Paul Rogat Loeb (born July 4, 1952) is an American social and political activist.

Loeb was born in 1952 in Berkeley, California. He attended Stanford University and subsequently attended New York's New School for Social Research and worked actively to end the Vietnam War. He also began his writing and speaking career during this time.

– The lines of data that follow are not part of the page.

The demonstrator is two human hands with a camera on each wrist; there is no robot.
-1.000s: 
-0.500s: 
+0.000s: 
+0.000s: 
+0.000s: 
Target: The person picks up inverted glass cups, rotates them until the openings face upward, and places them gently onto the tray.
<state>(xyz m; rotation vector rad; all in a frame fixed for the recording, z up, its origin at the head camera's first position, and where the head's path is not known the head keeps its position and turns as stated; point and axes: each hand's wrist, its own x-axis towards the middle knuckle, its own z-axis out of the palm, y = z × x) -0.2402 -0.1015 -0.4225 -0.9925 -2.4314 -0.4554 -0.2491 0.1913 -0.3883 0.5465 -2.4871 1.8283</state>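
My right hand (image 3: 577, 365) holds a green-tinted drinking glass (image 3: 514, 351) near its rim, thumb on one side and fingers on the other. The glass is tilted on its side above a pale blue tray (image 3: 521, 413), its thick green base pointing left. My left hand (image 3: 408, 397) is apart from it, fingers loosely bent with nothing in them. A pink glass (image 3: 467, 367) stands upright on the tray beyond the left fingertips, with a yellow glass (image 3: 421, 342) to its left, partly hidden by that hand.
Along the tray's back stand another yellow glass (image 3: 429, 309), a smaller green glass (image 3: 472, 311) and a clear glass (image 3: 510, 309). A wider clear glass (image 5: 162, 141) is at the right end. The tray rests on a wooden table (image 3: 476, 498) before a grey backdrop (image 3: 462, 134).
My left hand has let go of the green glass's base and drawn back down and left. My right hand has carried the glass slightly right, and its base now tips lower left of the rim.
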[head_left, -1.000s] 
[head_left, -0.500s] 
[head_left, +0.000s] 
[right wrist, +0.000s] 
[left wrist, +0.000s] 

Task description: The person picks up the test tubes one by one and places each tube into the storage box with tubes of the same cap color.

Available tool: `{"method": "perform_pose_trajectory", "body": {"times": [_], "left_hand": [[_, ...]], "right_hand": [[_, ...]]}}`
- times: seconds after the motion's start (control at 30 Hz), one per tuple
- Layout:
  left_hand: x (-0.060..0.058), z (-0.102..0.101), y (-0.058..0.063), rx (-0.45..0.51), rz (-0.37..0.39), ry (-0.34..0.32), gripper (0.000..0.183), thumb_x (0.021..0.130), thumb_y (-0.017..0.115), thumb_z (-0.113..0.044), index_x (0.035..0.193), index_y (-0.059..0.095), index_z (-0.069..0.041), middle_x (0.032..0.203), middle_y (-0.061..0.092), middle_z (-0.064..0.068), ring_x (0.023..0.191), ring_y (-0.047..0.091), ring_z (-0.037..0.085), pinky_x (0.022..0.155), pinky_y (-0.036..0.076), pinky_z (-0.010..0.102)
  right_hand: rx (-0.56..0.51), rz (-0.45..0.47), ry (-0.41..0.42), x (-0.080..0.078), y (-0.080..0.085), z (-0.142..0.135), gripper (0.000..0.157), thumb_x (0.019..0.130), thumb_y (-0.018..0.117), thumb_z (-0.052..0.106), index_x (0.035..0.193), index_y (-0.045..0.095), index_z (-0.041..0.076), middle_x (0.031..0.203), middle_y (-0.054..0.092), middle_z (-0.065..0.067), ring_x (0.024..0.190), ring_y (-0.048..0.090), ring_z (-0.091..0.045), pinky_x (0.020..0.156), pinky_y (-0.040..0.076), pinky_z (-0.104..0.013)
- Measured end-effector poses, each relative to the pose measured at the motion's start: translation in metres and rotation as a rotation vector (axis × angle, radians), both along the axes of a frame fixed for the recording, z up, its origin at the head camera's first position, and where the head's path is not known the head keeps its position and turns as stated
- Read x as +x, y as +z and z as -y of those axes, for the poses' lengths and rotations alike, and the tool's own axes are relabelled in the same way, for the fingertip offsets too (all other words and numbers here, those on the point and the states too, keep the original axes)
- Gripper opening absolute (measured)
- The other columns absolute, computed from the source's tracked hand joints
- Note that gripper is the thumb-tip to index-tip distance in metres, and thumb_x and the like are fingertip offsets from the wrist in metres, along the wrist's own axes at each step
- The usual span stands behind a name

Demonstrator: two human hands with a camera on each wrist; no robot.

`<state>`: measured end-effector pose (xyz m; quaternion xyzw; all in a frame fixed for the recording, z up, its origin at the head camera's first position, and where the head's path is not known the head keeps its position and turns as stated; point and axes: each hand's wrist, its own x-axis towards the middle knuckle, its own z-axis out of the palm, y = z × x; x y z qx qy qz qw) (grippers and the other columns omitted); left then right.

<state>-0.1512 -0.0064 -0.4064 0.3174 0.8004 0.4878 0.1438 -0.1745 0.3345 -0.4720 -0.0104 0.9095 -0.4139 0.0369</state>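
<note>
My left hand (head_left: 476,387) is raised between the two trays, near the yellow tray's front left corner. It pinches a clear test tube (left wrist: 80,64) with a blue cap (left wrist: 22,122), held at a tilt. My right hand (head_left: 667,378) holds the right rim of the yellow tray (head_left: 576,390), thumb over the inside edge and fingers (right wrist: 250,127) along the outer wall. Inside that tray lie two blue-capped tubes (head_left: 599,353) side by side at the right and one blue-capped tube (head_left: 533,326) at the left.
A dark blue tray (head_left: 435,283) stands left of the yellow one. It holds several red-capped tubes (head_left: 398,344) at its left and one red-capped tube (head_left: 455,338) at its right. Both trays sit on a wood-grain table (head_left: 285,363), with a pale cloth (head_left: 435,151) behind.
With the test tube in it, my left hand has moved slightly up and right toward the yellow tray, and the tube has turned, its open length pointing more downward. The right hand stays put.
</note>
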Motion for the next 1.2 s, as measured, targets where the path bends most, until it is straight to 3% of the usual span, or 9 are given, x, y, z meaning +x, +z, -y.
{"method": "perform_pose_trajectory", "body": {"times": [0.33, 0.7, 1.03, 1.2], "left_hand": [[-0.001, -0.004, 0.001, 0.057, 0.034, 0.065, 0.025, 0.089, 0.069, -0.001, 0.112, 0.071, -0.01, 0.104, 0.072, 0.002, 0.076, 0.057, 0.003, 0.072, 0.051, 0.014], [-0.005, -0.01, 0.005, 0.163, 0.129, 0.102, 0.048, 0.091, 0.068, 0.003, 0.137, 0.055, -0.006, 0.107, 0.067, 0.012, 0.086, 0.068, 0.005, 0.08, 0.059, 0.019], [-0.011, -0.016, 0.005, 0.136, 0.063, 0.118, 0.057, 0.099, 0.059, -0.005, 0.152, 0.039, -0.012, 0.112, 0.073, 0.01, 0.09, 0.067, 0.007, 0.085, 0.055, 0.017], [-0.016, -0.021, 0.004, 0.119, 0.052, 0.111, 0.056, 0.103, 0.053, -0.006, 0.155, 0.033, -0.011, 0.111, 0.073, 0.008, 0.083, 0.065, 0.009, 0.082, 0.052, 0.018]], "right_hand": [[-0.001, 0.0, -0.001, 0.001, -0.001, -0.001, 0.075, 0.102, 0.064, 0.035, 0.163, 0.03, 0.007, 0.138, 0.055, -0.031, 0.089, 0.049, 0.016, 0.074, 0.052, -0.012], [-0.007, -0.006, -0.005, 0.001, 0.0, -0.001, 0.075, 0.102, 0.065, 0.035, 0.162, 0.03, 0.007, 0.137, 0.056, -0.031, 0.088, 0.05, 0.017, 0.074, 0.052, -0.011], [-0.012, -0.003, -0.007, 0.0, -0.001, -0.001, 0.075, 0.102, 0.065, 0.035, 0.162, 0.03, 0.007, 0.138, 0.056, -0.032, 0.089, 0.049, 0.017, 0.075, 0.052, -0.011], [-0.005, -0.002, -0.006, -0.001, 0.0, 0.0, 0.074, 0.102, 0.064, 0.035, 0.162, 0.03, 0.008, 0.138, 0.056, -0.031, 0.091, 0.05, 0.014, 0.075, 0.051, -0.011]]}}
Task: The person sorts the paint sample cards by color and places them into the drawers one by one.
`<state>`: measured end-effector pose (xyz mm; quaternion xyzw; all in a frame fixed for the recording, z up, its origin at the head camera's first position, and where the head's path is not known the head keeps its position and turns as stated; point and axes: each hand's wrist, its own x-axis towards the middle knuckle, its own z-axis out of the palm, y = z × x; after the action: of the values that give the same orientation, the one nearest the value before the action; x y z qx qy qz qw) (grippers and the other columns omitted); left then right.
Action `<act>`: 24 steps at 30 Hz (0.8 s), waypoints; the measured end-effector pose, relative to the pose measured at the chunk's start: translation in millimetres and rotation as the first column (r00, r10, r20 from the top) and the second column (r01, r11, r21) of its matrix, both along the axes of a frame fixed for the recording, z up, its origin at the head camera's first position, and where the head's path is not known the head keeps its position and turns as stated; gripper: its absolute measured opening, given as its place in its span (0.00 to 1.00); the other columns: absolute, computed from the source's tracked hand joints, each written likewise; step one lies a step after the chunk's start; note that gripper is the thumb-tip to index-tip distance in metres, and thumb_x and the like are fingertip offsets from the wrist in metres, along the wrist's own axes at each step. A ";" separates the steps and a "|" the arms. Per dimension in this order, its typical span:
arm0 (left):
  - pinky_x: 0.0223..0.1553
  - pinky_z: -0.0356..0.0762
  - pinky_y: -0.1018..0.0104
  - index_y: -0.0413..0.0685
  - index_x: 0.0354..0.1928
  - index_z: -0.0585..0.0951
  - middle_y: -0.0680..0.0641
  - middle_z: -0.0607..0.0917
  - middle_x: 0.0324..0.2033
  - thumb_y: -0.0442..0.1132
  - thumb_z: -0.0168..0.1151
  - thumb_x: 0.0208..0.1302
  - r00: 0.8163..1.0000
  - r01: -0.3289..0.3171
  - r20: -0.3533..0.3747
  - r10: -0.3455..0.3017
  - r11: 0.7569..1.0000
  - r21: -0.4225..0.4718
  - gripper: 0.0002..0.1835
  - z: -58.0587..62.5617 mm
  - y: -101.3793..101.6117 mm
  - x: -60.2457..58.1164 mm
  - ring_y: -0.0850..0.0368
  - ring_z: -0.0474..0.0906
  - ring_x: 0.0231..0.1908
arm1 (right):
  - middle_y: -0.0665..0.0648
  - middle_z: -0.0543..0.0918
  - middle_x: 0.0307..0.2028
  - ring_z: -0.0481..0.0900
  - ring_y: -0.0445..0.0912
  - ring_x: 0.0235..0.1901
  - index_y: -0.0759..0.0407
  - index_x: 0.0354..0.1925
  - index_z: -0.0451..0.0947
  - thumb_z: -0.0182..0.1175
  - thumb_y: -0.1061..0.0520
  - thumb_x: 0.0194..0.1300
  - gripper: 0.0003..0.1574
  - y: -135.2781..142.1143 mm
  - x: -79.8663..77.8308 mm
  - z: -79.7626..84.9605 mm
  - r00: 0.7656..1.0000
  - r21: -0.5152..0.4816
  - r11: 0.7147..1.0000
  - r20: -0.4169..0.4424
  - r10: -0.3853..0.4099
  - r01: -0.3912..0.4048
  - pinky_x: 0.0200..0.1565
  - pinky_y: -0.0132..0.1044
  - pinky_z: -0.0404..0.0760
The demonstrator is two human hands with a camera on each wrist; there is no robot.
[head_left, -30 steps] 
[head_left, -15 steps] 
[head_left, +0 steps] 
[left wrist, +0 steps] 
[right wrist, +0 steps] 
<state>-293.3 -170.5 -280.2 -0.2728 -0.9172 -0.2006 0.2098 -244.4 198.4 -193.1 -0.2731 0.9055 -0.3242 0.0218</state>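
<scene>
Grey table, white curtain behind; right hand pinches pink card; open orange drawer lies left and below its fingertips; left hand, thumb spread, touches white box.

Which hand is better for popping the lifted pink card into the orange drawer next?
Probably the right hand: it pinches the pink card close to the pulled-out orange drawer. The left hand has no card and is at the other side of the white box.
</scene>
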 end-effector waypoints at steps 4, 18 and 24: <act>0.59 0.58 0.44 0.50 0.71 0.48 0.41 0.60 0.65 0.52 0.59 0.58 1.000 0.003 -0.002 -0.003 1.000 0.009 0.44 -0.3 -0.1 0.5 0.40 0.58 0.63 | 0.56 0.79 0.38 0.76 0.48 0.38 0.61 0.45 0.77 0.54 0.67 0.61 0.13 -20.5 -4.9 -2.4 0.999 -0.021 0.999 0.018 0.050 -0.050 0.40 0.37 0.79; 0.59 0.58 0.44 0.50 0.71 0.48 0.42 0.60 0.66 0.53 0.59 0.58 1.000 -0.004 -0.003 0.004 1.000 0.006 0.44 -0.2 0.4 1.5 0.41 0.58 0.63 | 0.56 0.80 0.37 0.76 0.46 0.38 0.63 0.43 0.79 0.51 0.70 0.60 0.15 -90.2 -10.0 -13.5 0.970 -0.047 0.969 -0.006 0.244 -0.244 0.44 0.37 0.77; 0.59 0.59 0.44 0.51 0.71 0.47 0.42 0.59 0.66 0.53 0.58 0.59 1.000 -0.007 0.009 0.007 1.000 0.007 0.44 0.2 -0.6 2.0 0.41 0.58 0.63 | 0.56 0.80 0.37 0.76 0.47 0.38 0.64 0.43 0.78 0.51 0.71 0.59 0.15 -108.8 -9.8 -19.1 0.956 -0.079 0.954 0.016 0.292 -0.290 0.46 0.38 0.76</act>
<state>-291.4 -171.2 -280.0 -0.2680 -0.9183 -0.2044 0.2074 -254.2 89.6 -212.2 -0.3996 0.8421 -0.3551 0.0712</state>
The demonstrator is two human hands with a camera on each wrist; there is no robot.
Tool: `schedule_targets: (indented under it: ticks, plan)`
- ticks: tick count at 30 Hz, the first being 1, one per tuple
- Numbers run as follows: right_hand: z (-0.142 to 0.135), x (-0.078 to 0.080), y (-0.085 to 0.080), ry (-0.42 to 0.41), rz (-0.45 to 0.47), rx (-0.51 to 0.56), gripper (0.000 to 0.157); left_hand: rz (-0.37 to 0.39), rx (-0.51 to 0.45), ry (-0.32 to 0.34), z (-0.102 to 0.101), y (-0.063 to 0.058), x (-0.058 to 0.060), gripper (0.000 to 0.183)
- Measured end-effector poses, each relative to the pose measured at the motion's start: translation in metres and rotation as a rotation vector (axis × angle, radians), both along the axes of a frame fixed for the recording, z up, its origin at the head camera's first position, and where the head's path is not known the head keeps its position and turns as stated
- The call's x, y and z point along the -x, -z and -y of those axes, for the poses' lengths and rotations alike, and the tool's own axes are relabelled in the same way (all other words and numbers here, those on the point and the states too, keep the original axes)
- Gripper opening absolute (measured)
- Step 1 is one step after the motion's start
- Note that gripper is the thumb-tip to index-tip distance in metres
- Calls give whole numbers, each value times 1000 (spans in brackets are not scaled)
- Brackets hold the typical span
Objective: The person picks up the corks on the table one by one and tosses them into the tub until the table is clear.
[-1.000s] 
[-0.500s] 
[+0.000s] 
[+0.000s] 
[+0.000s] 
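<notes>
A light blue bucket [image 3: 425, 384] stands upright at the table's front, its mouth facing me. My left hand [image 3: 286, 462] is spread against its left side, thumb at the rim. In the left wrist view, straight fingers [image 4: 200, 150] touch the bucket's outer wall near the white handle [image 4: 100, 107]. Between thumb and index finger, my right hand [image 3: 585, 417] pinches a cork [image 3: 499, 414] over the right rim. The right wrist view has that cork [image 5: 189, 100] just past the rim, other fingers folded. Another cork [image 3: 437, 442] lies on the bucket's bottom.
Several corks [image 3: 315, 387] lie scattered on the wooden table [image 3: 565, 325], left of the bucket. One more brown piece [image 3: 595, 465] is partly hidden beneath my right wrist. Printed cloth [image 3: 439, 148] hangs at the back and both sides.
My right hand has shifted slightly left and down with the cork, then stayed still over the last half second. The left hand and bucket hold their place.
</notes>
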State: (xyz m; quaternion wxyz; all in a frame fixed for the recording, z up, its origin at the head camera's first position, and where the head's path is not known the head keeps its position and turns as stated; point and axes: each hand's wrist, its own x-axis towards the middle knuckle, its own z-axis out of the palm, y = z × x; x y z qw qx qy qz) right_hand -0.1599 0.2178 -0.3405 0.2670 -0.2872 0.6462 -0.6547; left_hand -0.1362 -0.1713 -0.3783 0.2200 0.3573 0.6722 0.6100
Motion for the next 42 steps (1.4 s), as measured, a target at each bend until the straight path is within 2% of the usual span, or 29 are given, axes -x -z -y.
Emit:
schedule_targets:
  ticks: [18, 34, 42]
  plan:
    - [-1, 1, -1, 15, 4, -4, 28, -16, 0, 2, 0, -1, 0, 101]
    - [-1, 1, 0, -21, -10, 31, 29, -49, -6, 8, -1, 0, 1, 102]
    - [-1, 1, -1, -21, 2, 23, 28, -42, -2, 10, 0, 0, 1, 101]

Loeb's writings have appeared in numerous newspapers and journals. His first book, Nuclear Culture, examined the daily life of atomic weapons workers at the Hanford Site in Tri-Cities, Washington. Hope In Hard Times portrayed ordinary Americans involved in grassroots peace activism. He has also written books examining student activism at universities, and his book Soul of a Citizen aimed to inspire citizen activists. His book The Impossible Will Take a Little While, an anthology of the achievements of activists in history who faced enormous obstacles, was named the #4 political book of 2004 by the History Channel and the American Book Association and won the Nautilus Book Award for best social change book of the year. In 2010 St Martin's Press released a wholly updated edition of Soul of a Citizen, which now has 170,000 copies in print between the two editions

Loeb's work offers an often alternative look at current social issues, from poverty and taxation and budget priorities to criminal justice, environmentalism, and citizen activism. His writing has received much attention and been cited in Congressional debates. He has been interviewed hundreds of times for radio, TV and print media. He's also lectured at numerous college campuses and national conferences. He founded the Campus Election Engagement Project, a national nonpartisan effort to engage students in voting. 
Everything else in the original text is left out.